§ TASK TO CARRY OUT: Repeat precisely the span of lines below that opens with the line containing "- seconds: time" and closes with the line containing "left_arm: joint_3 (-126", both included.

Data entries:

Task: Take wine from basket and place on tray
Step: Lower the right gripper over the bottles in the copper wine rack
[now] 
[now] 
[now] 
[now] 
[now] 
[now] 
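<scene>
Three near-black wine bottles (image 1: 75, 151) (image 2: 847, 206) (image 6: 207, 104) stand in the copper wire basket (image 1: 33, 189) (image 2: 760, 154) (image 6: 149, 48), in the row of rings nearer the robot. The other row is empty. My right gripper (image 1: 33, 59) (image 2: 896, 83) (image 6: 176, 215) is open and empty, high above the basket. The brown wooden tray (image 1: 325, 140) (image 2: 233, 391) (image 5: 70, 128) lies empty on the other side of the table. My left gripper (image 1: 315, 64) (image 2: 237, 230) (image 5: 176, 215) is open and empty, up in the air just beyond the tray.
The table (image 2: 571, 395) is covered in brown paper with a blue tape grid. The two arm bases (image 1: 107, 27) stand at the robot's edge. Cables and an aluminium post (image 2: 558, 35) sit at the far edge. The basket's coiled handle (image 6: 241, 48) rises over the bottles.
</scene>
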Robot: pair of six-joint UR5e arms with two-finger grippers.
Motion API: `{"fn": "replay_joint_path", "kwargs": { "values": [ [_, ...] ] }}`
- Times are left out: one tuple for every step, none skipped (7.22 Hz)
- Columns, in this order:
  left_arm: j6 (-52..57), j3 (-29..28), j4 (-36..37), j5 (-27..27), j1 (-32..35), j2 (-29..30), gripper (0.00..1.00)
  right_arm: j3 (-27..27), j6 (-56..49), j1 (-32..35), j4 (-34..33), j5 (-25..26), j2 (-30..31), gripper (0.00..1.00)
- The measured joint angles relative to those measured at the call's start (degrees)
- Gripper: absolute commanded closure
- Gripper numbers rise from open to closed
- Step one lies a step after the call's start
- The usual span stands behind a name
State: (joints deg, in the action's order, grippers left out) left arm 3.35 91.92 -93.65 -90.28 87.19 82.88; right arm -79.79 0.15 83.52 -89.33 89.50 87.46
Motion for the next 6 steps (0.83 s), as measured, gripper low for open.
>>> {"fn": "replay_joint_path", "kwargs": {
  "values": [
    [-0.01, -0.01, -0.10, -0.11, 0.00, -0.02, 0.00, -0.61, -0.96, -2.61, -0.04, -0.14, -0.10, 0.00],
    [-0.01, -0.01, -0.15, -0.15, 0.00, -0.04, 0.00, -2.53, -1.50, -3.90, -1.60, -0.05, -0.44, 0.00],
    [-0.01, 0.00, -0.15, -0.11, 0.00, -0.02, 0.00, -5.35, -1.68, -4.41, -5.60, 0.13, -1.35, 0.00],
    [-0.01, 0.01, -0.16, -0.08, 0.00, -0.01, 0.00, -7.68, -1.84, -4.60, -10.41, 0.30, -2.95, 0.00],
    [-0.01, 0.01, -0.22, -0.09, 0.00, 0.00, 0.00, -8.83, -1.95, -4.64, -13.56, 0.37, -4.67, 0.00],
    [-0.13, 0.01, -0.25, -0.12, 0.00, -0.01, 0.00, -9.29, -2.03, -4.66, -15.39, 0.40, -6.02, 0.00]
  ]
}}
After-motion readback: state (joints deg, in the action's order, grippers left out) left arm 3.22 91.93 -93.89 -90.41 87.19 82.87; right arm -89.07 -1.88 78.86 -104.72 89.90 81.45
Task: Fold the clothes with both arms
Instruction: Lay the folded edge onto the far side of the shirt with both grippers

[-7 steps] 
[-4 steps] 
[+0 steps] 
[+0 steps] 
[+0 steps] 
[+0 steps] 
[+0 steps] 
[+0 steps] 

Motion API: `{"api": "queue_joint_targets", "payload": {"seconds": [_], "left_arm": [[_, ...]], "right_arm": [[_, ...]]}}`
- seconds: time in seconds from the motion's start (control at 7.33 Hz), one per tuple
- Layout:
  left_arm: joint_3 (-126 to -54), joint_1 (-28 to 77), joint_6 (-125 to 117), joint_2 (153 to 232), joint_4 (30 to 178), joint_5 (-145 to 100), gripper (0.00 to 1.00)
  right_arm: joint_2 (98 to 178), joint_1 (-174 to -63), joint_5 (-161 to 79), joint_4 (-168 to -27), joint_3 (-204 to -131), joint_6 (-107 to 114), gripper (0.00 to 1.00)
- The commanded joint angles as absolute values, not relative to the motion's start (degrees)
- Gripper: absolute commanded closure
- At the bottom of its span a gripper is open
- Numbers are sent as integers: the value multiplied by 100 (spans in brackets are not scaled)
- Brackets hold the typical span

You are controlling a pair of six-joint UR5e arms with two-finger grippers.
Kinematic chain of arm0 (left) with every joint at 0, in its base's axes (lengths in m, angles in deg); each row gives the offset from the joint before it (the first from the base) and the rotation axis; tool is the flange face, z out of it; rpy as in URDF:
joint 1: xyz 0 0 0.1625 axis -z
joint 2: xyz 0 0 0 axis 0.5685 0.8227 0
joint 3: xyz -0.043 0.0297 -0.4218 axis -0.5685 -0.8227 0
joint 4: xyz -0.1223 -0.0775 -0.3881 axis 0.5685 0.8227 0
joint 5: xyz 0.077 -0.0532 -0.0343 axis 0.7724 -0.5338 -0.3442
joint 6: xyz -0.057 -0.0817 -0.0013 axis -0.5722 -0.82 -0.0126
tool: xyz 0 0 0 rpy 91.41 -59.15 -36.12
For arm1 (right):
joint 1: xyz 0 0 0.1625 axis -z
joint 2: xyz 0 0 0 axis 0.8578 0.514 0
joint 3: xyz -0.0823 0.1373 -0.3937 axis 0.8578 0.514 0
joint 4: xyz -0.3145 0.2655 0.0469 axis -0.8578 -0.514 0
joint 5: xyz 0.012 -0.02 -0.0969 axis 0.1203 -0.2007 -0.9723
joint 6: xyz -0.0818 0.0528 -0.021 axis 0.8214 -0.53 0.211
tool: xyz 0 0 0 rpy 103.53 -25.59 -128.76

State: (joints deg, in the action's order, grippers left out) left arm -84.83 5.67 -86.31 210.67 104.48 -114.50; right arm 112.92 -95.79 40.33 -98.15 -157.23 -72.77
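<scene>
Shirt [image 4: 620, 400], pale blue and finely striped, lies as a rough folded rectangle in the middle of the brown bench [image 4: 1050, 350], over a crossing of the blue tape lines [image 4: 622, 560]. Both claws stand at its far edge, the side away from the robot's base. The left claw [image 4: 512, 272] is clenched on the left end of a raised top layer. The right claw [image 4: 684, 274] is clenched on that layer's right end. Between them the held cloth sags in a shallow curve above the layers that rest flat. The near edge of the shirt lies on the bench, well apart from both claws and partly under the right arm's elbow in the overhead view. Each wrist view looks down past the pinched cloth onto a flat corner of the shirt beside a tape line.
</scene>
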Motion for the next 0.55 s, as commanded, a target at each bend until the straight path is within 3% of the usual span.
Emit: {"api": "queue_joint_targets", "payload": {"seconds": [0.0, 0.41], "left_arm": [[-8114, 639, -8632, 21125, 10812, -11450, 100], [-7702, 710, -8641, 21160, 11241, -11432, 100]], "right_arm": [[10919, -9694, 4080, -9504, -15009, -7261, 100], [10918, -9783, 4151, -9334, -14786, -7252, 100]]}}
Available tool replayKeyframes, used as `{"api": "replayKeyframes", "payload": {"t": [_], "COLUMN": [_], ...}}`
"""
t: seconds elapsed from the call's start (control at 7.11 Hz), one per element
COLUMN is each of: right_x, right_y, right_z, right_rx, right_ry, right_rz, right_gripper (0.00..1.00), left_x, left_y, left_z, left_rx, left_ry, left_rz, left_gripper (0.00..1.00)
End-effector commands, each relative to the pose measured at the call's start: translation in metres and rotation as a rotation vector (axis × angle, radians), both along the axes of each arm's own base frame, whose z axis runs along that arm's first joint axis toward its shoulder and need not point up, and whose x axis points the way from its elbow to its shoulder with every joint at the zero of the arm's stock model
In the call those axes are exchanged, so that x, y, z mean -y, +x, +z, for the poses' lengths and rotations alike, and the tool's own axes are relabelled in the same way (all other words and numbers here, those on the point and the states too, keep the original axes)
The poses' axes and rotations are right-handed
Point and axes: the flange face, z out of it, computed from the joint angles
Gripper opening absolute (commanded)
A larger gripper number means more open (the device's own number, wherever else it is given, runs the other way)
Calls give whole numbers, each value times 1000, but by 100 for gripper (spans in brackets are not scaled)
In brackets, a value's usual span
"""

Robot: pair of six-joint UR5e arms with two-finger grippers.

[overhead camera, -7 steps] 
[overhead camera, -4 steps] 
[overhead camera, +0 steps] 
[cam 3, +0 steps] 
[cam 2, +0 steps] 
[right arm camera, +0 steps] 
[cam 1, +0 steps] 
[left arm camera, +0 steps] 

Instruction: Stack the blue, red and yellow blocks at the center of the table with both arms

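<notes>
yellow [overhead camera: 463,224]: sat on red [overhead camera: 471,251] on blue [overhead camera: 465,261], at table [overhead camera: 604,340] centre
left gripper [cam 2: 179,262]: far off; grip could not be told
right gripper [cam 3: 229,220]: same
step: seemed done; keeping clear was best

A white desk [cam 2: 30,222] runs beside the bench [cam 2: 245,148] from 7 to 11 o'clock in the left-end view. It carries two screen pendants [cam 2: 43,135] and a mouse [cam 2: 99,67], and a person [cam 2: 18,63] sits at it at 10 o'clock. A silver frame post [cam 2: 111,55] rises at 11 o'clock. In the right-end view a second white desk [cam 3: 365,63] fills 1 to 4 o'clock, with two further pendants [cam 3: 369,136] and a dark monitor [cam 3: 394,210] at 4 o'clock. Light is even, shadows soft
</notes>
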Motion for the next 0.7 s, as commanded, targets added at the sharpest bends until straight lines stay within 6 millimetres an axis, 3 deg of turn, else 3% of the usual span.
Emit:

§ FINISHED TASK:
- seconds: time in seconds from the motion's start (control at 7.33 Hz), one per tuple
- Layout:
  left_arm: joint_3 (-126 to -54), joint_1 (-28 to 77), joint_6 (-125 to 117), joint_2 (153 to 232), joint_4 (30 to 178), joint_5 (-145 to 100), gripper (0.00 to 1.00)

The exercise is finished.